In the evolution of fixed orthodontic appliances, aesthetics is one of the prime concern in the acceptance of any appliance by the patient. This time consuming and unaesthetic procedure has been virtually discarded after the introduction of acid etch direct bonding technique in 1955 by Buonocore. (1) First bonding of orthodontics bracket was reported by Newman (2) in 1965. Over the past two decades, the evolution of adhesive techniques has transformed the scope of dental practice. The development of light cured composite has opened new horizons in bonding orthodontic brackets. It become increasingly popular for bonding orthodontic attachment. The unlimited working time of adhesive allow the orthodontist to manipulate the bracket position until polymerization is initiated by visible light source. (3)

Bis-GMA or Bowen's resin, which is a self-cure resin, was introduced in late 1960s. These self-curing resins were the only choice available to orthodontist for many years. Though it provided good bond strength, it had few inherent flaws. It was extremely technique sensitive. Having a short setting time it permitted limited working time for accurate bracket positioning. (4)

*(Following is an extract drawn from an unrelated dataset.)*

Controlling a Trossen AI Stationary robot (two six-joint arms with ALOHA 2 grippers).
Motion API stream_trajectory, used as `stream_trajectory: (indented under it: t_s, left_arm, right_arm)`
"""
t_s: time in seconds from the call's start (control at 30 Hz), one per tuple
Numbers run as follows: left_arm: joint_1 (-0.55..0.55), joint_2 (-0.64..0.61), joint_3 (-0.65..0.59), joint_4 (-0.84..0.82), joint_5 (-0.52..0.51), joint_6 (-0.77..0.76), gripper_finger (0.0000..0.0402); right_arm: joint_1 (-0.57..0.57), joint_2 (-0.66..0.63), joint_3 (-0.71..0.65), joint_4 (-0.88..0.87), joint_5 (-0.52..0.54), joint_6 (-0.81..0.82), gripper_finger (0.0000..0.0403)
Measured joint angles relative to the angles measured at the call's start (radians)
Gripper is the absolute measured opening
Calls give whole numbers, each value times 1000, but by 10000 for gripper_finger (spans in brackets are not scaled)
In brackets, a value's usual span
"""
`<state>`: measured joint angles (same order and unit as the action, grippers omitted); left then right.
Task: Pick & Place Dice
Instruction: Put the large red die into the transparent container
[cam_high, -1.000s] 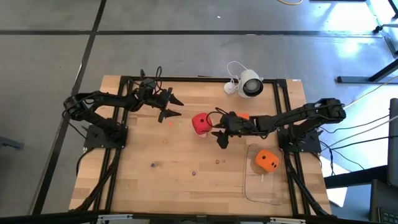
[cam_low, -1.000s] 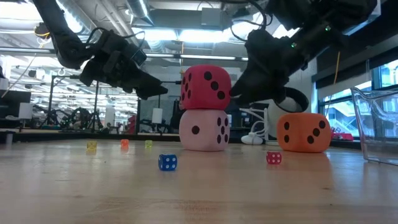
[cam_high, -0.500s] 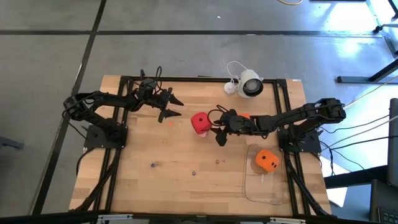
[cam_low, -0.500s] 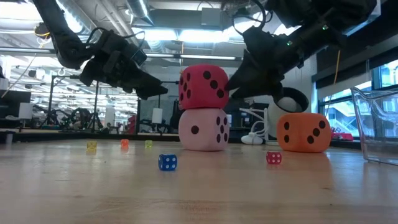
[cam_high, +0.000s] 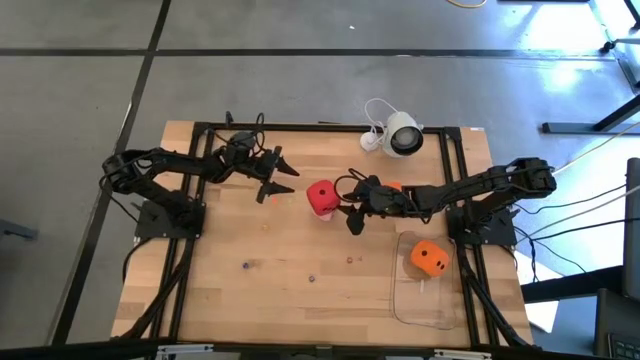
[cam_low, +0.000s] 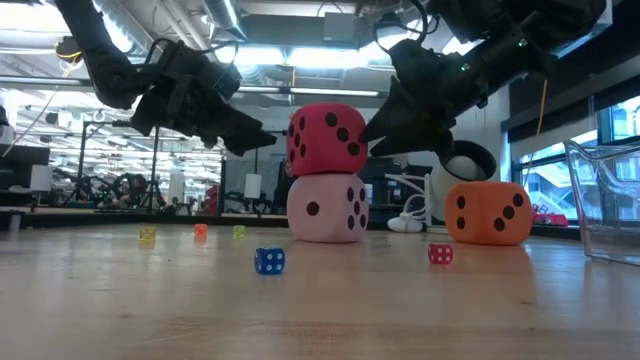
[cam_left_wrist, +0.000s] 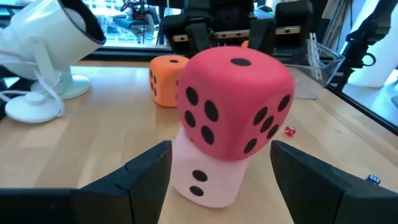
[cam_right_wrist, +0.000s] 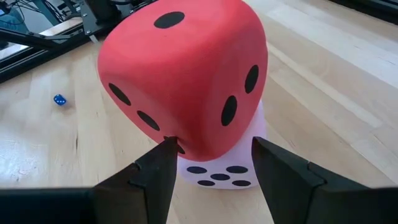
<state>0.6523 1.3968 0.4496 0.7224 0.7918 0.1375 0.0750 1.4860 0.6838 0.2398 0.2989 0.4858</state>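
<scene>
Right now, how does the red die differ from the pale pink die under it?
The red die is deep red and sits on top; the pale pink die is much lighter and rests on the table. The red die sits slightly askew and overhangs, while the pink die lies flat. The open right gripper and left gripper flank the red die only. Both are rounded cubes of similar size with dark pips.

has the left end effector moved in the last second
Yes. In the high view the left end effector has shifted toward the red foam die, narrowing the gap to it; its fingers are open.
</scene>
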Motion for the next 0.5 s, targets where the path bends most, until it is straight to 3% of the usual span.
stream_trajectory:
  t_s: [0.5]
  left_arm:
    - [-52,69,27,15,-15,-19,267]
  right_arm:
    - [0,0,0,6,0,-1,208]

The sixth generation self-etching primer system (self etch primer) consists of etchant and primer dispersed as a single unit. Hence, the etching and priming are merged as a single step stages in bonding procedure, resulting in time saving for the clinician, which has cost implications. (4)

Aims & Objectives:--The aim of this study is to compare the shear bond strength of orthodontic brackets bonded with a Self cure bonding material(Rely-a-Bond), Light cure bonding material (Transbond XT), and sixth generation self-etching primer system (Transbond plus).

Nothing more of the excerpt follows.